Écartelée entre une tendance productiviste et les écolo-compatibles qui ne se recrutent pas qu'à la Confédération paysanne, la filière comté étudie avec soin les restrictions commandées par les enjeux d'aujourd'hui. Elle admet ainsi être le théâtre d'un « rapport de forces avec ceux qui veulent des robots de traite », synonymes de gigantisme. Elle réfléchit à l'évolution de son cahier des charges pour « plafonner les doses d'épandage, interdire les boues de stations traitant les déchets d'hôpitaux ou d'industrie, n'autoriser que des digestats d'origine agricole dans les méthaniseurs, vérifier l'absence de contaminants... » Ces bonnes intentions seront testées par des coopératives à Vercel et Saint-Hillopyte où l'on fera des diagnostics de sols et épandra - ou non - du lisier comme fertilisant en fonction de l'épaisseur et des caractéristiques constatées. « Il faut travailler à la parcelle », affirme son président, Claude Vermot-Desroches.

Enfin des mesures en continu sur six sites

Pour vérifier que tout cela aura - ou non - un effet sur la qualité des eaux, on a enfin, après des années d'atermoiements, décidé d'installer six stations de mesure continue des nitrates et des phosphates, et au coup par coup d'autres paramètres. Les cinq premiers seront dans le Doubs, juste en amont des pertes de Ville-du-Pont, aux sources de la Loue et du Lison, dans la Loue à Vuillafans (aval des sources issues du plateau) et Chenecey-Buillon. Une sixième viendra plus tard à Plaisirfontaine, un affluent de la Brême qui elle-même se jette dans la Loue. Il s'agit de « mieux connaître la dynamique de transfert des nutriments, puis d'évaluer les actions, et de constituer une base de données accessible à tous », assure Vincent Fuster, vice-président du Conseil général qui co-finance avec l'Agence de l'eau et le... BRGM.

« Les paysans font des efforts, mais j'attends toujours les actions des industriels et des collectivités, notamment pour endiguer la consommation de foncier », souligne Philippe Monnet, le président de la FDSEA du Doubs. Marc Goux, militant d'SOS Loue-RC rappelle avoir réclamé le classement en zone sensible de l'ensemble de la zone karstique. Il espère qu'« on n'attendra pas trois ans et les contrats de territoires avant de généraliser les bonnes mesures » aux autres départements du massif jurassien dont il regrette l'absence à la conférence. Son collègue Philippe Koeberlé aurait aimé des actions vers la filière bois dont des pesticides de traitement sur site ont été retrouvés dans les analyses. Au premier, le préfet du Doubs répond que celui-ci est « pilote » et qu'on « transférera les bonnes pratiques au Jura... » Au second, on assure que le problème-bois est « identifié », le sujet « à saisir » et qu'un rendez-vous sera pris avec les professionnels.

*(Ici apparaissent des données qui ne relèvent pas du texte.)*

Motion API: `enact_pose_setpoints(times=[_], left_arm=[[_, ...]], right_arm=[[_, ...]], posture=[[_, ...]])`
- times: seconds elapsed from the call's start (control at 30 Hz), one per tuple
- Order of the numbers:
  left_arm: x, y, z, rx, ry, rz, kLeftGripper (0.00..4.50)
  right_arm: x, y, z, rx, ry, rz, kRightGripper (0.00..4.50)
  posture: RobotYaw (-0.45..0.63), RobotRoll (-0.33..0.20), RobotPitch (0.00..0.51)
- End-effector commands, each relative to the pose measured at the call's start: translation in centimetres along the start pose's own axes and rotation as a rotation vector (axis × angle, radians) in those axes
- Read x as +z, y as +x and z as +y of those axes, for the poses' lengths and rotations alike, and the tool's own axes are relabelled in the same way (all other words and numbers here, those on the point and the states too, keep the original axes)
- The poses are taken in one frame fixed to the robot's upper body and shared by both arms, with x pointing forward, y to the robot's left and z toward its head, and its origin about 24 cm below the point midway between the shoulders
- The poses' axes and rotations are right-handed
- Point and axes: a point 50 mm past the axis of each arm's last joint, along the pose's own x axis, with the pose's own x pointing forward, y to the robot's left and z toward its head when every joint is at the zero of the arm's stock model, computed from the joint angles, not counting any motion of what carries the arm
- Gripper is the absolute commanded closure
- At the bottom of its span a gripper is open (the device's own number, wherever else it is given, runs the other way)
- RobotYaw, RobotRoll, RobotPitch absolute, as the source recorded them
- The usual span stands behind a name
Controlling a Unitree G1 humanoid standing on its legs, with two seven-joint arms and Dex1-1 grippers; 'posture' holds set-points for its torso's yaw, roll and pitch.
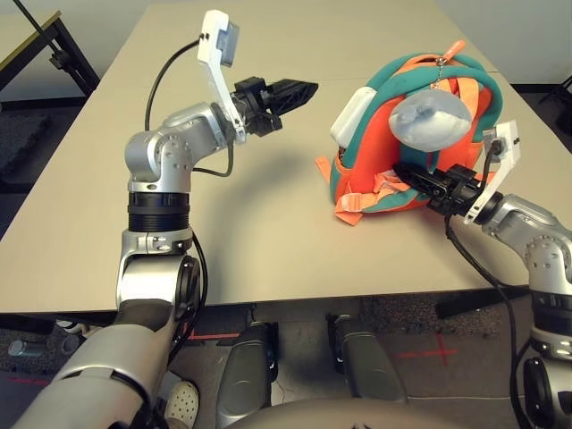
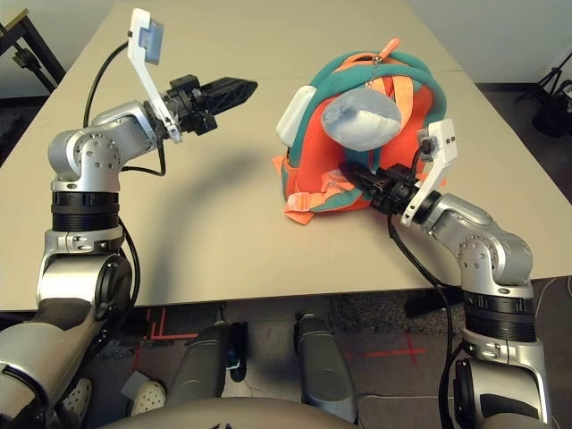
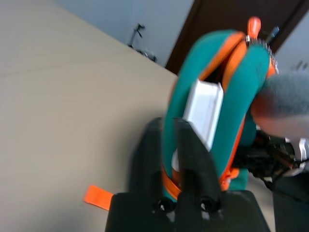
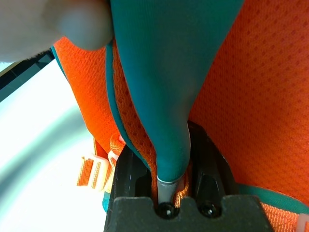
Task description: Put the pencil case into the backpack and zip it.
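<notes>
A white, rounded-corner pencil case (image 1: pixel 354 116) juts from the open side of an orange-and-teal backpack (image 1: pixel 374 147) on the worktop (image 1: pixel 268 241), its smooth, pale shell framed by teal edges. The right tool (image 4: pixel 163 140) grips a teal strap (image 4: pixel 159 87) beside a grey-white plush charm (image 1: pixel 431 119); the left tool (image 1: pixel 313 87), clenched and empty, hovers near the case.

text: none readable | labels, brands, numbers: none readable | signs: none readable
</notes>
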Motion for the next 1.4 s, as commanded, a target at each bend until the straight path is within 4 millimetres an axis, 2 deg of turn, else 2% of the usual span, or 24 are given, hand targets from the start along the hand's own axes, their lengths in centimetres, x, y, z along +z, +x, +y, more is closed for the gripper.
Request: enact_pose_setpoints(times=[0.03, 0.23, 0.53, 0.67, 0.8, 0.97, 1.1, 1.2, 1.3, 1.4], left_arm=[[-1.3, 1.1, -0.3, -0.029, -0.001, 0.047, 4.50], [-2.1, 3.4, -0.7, -0.085, -0.023, 0.066, 4.50], [-4.6, 6.6, -0.6, -0.085, 0.021, 0.109, 4.50], [-4.9, 6.7, -1.0, -0.095, 0.029, 0.084, 4.50], [-2.2, 4.7, -1.0, -0.122, -0.029, -0.027, 4.50], [1.8, 1.3, -0.9, -0.134, -0.041, -0.124, 2.69], [3.7, -1.1, -0.4, -0.080, -0.023, -0.170, 1.15], [4.2, -2.1, -0.4, -0.057, -0.017, -0.189, 0.01], [4.2, -2.1, -0.8, -0.048, -0.006, -0.188, 0.00], [4.2, -1.2, -2.2, -0.110, 0.014, -0.168, 0.00]], right_arm=[[-1.0, 0.1, -0.3, -0.018, 0.013, 0.055, 3.70], [-1.0, 0.0, -0.3, -0.022, 0.007, 0.054, 3.70], [-1.2, 0.0, -0.2, -0.026, 0.005, 0.052, 3.70], [-1.3, 0.0, -0.2, -0.026, 0.005, 0.054, 3.70], [-1.2, -0.1, -0.2, -0.032, 0.002, 0.053, 3.70], [-1.2, 0.0, -0.3, -0.033, 0.000, 0.052, 3.70], [-1.2, 0.2, -0.3, -0.032, 0.000, 0.052, 3.70], [-1.2, 0.4, -0.4, -0.028, 0.000, 0.053, 3.70], [-1.3, 0.7, -0.3, -0.022, 0.001, 0.053, 3.70], [-1.3, 0.9, -0.3, -0.018, 0.001, 0.053, 3.70]], posture=[[-0.16, 0.000, 0.144], [-0.17, 0.000, 0.139], [-0.18, 0.000, 0.129], [-0.18, 0.000, 0.129], [-0.18, 0.000, 0.129], [-0.17, 0.000, 0.131], [-0.17, 0.000, 0.131], [-0.15, 0.000, 0.131], [-0.14, 0.000, 0.131], [-0.14, 0.000, 0.131]])
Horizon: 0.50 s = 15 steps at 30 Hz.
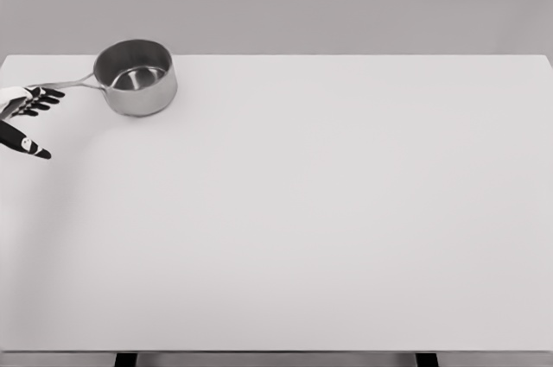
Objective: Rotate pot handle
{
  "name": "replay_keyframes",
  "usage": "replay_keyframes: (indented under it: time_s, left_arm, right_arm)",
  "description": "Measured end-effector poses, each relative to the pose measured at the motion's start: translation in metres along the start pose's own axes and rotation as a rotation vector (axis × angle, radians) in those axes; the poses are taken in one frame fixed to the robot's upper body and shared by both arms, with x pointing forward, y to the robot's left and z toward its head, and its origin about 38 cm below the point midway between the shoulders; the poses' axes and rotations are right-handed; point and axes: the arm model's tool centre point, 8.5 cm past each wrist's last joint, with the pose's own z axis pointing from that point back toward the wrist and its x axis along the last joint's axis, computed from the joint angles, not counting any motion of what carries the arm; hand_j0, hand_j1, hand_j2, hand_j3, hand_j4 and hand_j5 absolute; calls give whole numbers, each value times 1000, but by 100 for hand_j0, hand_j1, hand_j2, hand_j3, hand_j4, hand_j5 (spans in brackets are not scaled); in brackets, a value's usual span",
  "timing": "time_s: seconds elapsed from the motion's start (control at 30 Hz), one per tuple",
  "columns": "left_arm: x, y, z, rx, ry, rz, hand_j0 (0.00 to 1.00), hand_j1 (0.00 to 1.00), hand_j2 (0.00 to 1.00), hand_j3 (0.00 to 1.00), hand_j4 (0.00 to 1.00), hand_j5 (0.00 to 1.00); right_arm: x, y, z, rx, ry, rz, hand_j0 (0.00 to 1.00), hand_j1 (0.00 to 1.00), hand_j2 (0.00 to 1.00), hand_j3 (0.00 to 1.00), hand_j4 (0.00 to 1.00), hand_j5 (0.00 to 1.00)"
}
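A shiny steel pot (136,78) stands upright near the table's far left corner. Its thin handle (67,85) points left and slightly toward me. My left hand (26,117) enters at the picture's left edge, with dark fingers (43,98) spread right at the handle's tip and the thumb (28,144) stretched out below. The fingers hold nothing; whether they touch the handle's end I cannot tell. The right arm does not show.
The white table (328,211) fills most of the view, with its far edge just behind the pot and its near edge at the bottom. Two dark legs (126,358) show beneath the front edge.
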Motion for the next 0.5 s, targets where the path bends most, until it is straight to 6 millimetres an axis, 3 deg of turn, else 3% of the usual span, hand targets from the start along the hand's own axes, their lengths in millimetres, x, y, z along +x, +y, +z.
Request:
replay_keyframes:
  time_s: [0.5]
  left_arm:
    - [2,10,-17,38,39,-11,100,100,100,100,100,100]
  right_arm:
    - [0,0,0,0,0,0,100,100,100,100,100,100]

En février, le groupe scientifique présidé par le professeur Jean-François Humbert présentera les premiers résultats de ses recherches. On lui doit notamment d'avoir intégré les spéléologues à la démarche : « on va exploiter leurs bases de données et utiliser leur système d'alerte ». Reste qu'il a quelques nuances d'approche avec les scientifiques locaux, notamment sur le rôle du phosphore et des polluants bien incrustés dans les sédiments. Un calendrier d'actions communes avec l'université est néanmoins envisagé.